■ **INPUT DATA**
....................

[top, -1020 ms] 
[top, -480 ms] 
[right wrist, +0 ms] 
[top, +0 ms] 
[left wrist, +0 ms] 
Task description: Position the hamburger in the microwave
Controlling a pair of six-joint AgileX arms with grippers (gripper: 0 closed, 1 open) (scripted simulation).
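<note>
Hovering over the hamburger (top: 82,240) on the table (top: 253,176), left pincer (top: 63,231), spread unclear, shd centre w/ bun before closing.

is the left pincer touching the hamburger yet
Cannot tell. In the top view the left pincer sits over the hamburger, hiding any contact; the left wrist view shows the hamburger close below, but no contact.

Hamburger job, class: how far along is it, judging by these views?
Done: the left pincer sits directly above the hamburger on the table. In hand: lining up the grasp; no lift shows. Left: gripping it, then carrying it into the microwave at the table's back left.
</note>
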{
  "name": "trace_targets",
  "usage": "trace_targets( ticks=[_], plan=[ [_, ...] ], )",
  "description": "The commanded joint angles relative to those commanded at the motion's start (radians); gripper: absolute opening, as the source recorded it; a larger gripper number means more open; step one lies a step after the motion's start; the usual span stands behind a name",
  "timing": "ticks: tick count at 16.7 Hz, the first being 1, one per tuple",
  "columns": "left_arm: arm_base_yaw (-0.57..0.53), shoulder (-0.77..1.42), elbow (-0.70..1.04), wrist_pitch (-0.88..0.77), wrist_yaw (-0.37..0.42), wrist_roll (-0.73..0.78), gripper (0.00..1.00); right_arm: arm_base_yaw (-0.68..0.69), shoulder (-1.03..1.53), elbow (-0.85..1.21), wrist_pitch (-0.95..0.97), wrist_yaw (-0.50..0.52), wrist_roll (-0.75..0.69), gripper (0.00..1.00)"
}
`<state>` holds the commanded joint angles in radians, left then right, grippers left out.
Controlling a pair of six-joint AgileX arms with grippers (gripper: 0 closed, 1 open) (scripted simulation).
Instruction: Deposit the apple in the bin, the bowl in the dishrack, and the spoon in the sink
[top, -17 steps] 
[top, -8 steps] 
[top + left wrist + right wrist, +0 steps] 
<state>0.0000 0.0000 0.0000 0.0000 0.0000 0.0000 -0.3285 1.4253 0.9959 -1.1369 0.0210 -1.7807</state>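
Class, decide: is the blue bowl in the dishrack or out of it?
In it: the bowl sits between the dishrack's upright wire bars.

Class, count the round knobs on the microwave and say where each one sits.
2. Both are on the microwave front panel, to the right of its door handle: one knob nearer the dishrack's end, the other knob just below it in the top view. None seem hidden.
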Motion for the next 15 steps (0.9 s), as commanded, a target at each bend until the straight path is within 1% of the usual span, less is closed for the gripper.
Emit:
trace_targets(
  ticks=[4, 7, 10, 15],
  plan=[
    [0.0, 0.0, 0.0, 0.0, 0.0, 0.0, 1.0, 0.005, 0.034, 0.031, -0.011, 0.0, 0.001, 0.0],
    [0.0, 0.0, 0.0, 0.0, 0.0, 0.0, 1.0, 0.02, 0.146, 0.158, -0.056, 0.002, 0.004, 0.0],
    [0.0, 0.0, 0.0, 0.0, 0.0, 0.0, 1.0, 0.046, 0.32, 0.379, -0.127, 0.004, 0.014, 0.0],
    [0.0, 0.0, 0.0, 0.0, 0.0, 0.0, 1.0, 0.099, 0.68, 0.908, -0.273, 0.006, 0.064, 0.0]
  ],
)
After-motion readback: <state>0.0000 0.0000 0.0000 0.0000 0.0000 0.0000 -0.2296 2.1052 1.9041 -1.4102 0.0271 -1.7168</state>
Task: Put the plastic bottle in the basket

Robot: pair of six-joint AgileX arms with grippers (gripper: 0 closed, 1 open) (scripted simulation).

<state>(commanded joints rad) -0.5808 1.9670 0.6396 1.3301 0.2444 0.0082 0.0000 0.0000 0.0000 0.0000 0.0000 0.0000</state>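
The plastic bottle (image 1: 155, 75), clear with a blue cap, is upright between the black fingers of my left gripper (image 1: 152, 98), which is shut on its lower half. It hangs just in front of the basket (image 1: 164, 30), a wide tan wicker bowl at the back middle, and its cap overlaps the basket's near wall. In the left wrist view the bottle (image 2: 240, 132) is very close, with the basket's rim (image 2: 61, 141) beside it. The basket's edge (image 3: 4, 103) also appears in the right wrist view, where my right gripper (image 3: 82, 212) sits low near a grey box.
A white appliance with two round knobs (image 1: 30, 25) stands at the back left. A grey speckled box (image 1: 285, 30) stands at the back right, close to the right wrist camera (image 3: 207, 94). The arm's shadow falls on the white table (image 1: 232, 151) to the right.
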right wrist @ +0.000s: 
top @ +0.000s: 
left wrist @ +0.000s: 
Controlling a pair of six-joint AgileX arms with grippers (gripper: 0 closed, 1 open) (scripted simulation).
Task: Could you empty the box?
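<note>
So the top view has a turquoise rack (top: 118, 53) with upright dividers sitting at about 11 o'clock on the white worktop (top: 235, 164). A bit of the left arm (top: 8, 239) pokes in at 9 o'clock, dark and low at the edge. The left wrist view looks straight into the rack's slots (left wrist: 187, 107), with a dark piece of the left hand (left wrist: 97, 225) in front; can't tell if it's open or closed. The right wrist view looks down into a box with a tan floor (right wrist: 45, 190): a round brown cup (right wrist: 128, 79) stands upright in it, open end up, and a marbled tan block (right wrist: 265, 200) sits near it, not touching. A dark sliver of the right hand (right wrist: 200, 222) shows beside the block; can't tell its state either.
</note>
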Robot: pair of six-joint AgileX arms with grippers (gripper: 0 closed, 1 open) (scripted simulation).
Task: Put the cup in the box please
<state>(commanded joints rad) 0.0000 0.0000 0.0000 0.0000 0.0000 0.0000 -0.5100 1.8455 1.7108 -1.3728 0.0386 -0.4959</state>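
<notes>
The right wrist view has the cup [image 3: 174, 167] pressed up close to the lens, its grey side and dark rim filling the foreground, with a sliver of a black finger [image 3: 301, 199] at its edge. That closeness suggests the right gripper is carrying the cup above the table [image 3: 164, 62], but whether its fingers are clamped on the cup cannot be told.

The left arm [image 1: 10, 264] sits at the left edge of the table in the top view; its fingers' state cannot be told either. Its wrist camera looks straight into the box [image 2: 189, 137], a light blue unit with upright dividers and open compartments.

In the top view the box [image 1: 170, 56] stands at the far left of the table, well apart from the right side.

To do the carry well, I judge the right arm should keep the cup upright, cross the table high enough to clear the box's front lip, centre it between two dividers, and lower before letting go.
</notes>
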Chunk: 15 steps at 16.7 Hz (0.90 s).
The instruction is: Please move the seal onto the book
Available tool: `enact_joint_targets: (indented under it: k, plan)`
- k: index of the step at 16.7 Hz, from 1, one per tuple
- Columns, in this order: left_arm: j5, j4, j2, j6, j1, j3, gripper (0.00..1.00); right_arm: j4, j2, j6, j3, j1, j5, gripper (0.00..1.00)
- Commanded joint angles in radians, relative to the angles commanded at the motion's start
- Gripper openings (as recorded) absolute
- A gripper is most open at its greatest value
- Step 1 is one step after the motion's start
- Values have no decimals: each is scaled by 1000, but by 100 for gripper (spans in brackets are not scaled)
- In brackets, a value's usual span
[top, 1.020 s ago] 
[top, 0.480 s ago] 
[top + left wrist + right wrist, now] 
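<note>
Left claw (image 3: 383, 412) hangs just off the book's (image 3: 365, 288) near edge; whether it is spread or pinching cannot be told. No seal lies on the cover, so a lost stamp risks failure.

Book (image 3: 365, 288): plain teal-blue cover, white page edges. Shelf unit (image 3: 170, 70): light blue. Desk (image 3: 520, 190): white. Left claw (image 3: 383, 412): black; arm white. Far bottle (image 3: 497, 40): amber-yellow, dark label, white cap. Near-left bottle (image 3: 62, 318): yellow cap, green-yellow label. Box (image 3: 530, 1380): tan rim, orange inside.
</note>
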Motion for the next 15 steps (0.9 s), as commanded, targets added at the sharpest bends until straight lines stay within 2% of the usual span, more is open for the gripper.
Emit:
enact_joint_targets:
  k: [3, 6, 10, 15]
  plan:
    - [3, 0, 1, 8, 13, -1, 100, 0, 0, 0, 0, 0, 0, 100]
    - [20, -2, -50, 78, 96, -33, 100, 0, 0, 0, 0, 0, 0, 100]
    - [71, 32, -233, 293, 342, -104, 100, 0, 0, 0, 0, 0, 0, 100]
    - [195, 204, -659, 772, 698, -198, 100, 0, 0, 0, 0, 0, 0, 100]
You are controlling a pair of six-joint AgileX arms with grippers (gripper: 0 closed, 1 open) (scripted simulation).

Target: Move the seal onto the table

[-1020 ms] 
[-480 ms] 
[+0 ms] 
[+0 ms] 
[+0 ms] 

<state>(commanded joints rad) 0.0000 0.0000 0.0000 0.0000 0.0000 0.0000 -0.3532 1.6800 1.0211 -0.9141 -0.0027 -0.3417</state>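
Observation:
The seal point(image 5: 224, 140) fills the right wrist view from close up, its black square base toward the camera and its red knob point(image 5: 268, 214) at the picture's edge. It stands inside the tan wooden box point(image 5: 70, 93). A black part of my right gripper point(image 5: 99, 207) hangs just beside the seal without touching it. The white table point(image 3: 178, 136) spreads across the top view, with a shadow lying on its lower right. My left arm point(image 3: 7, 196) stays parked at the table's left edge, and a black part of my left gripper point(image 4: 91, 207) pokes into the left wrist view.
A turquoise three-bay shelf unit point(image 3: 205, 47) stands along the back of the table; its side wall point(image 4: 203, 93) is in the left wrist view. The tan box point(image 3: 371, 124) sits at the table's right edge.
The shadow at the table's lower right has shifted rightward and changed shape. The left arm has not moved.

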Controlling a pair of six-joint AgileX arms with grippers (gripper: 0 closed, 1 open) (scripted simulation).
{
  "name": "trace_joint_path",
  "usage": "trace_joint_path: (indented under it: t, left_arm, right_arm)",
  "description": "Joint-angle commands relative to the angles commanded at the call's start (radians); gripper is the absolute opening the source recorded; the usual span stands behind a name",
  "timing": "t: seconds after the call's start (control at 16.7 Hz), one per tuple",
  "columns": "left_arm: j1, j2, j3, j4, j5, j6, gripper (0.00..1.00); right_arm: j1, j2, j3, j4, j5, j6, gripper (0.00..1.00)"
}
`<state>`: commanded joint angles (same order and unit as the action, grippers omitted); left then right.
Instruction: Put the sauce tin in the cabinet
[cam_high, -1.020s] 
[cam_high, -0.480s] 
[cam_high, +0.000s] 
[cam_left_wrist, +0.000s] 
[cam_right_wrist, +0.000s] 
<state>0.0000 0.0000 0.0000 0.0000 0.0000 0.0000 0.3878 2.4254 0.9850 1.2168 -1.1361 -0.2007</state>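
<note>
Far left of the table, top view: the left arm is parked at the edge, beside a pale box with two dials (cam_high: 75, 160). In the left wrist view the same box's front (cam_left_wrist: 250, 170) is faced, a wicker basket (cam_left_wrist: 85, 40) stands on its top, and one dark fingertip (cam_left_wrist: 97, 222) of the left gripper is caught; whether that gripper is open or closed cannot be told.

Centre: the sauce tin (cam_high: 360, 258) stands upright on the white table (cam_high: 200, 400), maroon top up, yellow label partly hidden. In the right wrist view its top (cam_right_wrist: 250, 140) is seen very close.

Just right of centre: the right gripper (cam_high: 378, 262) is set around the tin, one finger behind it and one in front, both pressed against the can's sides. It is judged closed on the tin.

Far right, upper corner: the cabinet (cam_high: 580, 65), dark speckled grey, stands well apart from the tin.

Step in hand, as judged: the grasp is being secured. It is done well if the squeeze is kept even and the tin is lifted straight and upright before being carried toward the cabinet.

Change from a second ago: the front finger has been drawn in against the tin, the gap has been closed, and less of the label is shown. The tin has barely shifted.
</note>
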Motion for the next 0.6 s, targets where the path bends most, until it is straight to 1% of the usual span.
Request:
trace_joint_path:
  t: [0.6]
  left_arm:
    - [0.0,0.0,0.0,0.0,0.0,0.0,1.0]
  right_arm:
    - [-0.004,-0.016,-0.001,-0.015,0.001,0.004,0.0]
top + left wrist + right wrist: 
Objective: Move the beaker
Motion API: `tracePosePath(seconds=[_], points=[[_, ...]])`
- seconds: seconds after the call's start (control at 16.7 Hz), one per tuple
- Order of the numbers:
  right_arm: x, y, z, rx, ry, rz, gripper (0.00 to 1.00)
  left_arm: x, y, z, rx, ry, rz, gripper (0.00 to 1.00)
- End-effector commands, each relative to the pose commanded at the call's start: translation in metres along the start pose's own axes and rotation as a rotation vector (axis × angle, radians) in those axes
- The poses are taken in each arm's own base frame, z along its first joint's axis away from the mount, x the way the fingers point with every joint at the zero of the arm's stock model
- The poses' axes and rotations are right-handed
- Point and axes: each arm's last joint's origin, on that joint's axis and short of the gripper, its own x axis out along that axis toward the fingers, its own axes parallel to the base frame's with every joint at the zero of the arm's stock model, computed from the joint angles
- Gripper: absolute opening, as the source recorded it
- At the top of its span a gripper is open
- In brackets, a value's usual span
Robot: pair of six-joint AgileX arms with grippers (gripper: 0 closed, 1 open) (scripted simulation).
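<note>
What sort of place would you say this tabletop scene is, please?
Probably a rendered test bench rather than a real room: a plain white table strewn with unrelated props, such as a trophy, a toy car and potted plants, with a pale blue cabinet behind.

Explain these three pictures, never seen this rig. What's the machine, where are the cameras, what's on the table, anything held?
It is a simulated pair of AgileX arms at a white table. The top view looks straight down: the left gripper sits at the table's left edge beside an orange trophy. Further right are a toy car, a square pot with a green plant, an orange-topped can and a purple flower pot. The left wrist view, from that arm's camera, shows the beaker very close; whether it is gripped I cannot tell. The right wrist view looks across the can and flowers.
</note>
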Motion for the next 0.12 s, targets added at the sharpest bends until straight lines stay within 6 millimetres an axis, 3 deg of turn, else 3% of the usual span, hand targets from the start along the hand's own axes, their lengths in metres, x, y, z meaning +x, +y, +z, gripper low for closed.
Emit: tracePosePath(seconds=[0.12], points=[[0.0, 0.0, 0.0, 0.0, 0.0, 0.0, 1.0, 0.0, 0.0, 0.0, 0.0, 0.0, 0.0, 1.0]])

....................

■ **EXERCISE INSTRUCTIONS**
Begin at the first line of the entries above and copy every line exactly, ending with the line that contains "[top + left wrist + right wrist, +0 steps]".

■ **SOLVED PROBLEM**
[top, -1020 ms] 
[top, -480 ms] 
[right wrist, +0 ms] 
[top, +0 ms] 
[left wrist, +0 ms] 
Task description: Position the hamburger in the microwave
Controlling a pair of six-joint AgileX arms with grippers (gripper: 0 closed, 1 open) (scripted simulation).
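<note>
Hovering over the hamburger (top: 82,240) on the table (top: 253,176), left pincer (top: 63,231), spread unclear, shd centre w/ bun before closing.

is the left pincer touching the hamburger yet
Cannot tell. In the top view the left pincer sits over the hamburger, hiding any contact; the left wrist view shows the hamburger close below, but no contact.

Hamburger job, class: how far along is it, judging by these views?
Done: the left pincer sits directly above the hamburger on the table. In hand: lining up the grasp; no lift shows. Left: gripping it, then carrying it into the microwave at the table's back left.
</note>
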{
  "name": "trace_targets",
  "usage": "trace_targets( ticks=[_], plan=[ [_, ...] ], )",
  "description": "The commanded joint angles relative to those commanded at the motion's start (radians); gripper: absolute opening, as the source recorded it; a larger gripper number means more open; step one lies a step after the motion's start; the usual span stands behind a name",
  "timing": "ticks: tick count at 16.7 Hz, the first being 1, one per tuple",
  "columns": "left_arm: arm_base_yaw (-0.57..0.53), shoulder (-0.77..1.42), elbow (-0.70..1.04), wrist_pitch (-0.88..0.77), wrist_yaw (-0.37..0.42), wrist_roll (-0.73..0.78), gripper (0.00..1.00); right_arm: arm_base_yaw (-0.68..0.69), shoulder (-1.03..1.53), elbow (-0.85..1.21), wrist_pitch (-0.95..0.97), wrist_yaw (-0.50..0.52), wrist_roll (-0.75..0.69), gripper (0.00..1.00)"
}
`<state>` holds the commanded joint angles in radians, left then right, grippers left out.
Controlling a pair of six-joint AgileX arms with grippers (gripper: 0 closed, 1 open) (scripted simulation).
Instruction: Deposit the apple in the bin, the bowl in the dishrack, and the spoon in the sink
[top, -17 steps] 
[top, -8 steps] 
[top + left wrist + right wrist, +0 steps] 

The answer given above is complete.